New York officials yesterday ordered a statewide review to ensure that public schools are complying with enrollment policies regarding immigrant children and unaccompanied minors after reports that a couple of dozen new young arrivals from Central America had been denied admittance to a high school in Long Island, citing reasons such as a lack of appropriate documents.
The review will commence in suburban New York school districts in the counties of Nassau, Rockland, Suffolk and Winchester and will eventually encompass all of the state. The review was announced by the state Education Department, the state Attorney General’s Office and the Board of Regents after reports that three dozen immigrant students had been turned away by Hempstead School District on the grounds of overcrowding.
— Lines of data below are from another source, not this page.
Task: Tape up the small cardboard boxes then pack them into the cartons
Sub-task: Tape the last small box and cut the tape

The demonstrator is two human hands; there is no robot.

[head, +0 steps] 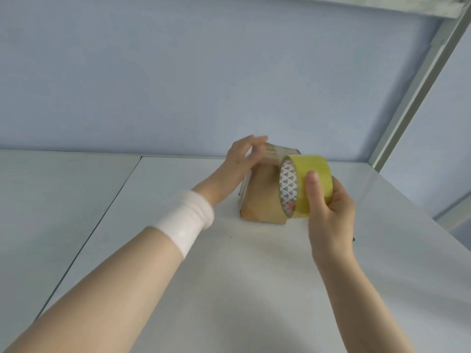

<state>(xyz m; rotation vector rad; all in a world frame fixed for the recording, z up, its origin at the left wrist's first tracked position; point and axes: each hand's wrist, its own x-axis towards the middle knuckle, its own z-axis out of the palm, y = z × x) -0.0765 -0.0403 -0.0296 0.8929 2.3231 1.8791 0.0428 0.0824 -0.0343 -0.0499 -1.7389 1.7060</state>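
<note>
Pale blue wall (178,72); white table (229,289); metal frame (413,98).

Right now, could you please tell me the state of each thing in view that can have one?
small cardboard box: closed, standing on the table, tape across its top.
tape roll: off the table, on edge, a strip running from it onto the box top.
left hand: fingers fairly straight, pressing on the box top; blurred.
right hand: grips the tape roll, thumb on its outer face.

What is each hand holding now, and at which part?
The right hand grips the tape roll by its outer band. The left hand only presses on top of the cardboard box.
</note>
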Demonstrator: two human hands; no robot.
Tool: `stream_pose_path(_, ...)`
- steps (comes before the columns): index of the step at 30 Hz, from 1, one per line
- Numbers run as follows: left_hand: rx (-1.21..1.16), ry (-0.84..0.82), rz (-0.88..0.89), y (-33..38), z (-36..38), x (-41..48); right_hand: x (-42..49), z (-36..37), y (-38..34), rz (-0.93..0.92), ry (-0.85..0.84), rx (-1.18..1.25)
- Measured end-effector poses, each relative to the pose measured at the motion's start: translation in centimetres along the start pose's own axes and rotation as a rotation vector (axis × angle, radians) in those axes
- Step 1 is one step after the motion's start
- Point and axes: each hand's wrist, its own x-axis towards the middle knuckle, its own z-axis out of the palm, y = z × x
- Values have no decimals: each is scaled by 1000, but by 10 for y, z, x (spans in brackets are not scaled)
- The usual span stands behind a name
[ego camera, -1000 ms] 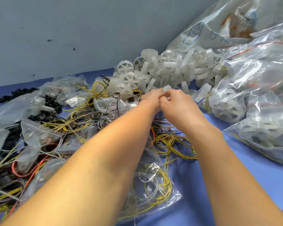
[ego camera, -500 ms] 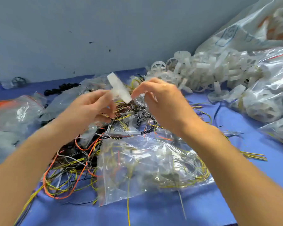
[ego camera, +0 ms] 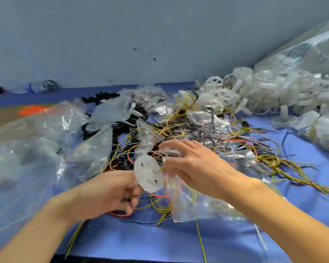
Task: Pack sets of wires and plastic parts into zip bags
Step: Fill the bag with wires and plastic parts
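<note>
A wire heap of yellow, black and orange strands fills the middle of the blue table. At its near edge the left hand grips a white plastic wheel by the stem, fingers curled round it, with the flat disc facing the camera. Just right of that, still on the heap's near edge, the right hand pinches the top lip of a clear zip bag between thumb and fingers. The bag already has wires in it and lies half on the heap, half on the table. The wheel sits right at the bag's mouth, touching or nearly so.

Slack clear bags crowd the heap's left side and cover part of it. Behind the heap lie small black parts, and to its right rear a pile of white wheels, with a big printed bag above that.

Motion blur smears the right fingertips and the bag's lip, so the exact hold is unclear. The left palm hides the wheel's stem. The frame edge cuts off the left bags and the big bag.
</note>
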Motion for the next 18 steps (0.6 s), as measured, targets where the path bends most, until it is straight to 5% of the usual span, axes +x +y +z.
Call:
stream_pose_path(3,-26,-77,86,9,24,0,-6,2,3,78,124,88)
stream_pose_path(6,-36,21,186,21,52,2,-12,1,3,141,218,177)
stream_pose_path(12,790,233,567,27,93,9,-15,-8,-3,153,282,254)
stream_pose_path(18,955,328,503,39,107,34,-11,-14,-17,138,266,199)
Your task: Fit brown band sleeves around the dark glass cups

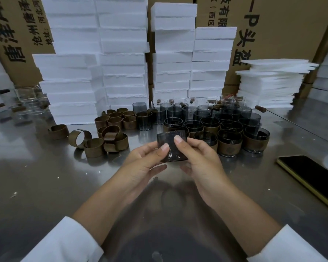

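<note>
A dark glass cup [170, 140] is held above the steel table, gripped from both sides. My left hand [146, 161] curls around its left side with the thumb on the front. My right hand [197, 157] grips its right side, thumb pressed on the front near the rim. I cannot tell whether a band is on this cup. Loose brown band sleeves [104, 138] lie in a pile to the left. Dark cups wearing brown bands [229, 146] stand to the right, with bare dark cups [174, 114] behind them.
Stacks of white foam boxes [121, 59] rise behind the cups, with cardboard cartons [284, 25] at the back. Flat foam sheets [271, 86] are piled at the right. A phone [314, 176] lies near the right edge. Clear glasses [27, 103] stand at the far left.
</note>
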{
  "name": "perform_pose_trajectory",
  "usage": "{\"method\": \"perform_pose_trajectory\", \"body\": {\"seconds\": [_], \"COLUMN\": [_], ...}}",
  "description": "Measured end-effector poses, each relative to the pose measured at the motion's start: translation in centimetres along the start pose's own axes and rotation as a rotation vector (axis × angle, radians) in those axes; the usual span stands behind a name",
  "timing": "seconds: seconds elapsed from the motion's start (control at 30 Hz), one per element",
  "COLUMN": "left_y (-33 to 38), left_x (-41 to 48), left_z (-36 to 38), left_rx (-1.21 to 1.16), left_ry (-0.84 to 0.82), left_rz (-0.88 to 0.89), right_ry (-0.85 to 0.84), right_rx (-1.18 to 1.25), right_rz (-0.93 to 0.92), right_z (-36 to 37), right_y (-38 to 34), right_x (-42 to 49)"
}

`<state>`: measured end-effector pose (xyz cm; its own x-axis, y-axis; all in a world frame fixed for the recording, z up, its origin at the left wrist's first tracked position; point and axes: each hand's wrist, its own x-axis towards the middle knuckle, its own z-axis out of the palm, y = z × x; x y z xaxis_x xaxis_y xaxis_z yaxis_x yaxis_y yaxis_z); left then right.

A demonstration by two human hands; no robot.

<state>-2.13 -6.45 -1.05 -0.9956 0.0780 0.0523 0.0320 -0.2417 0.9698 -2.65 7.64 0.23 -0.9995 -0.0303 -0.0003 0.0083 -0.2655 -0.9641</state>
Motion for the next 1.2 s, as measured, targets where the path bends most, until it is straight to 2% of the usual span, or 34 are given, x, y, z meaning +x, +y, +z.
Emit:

The youngsters were among around two thousand unaccompanied immigrant minors who in recent months have been living with relatives in Long Island after a wave of border crossings by children and youths that came to the United States in the hope of being granted asylum. “The issue is very simple for us; the law in New York State says these children will be seated in their home school districts, whatever those districts are, and we plan to make sure that does happen,” says Merryl Tisch, chancellor of New York’s Board of Regents.
The review is intended to remove any barriers that could be preventing the schooling of undocumented immigrant minors and to see whether or not any federal laws may have been broken by those districts that have barred them from attending their schools, regardless of the reasons.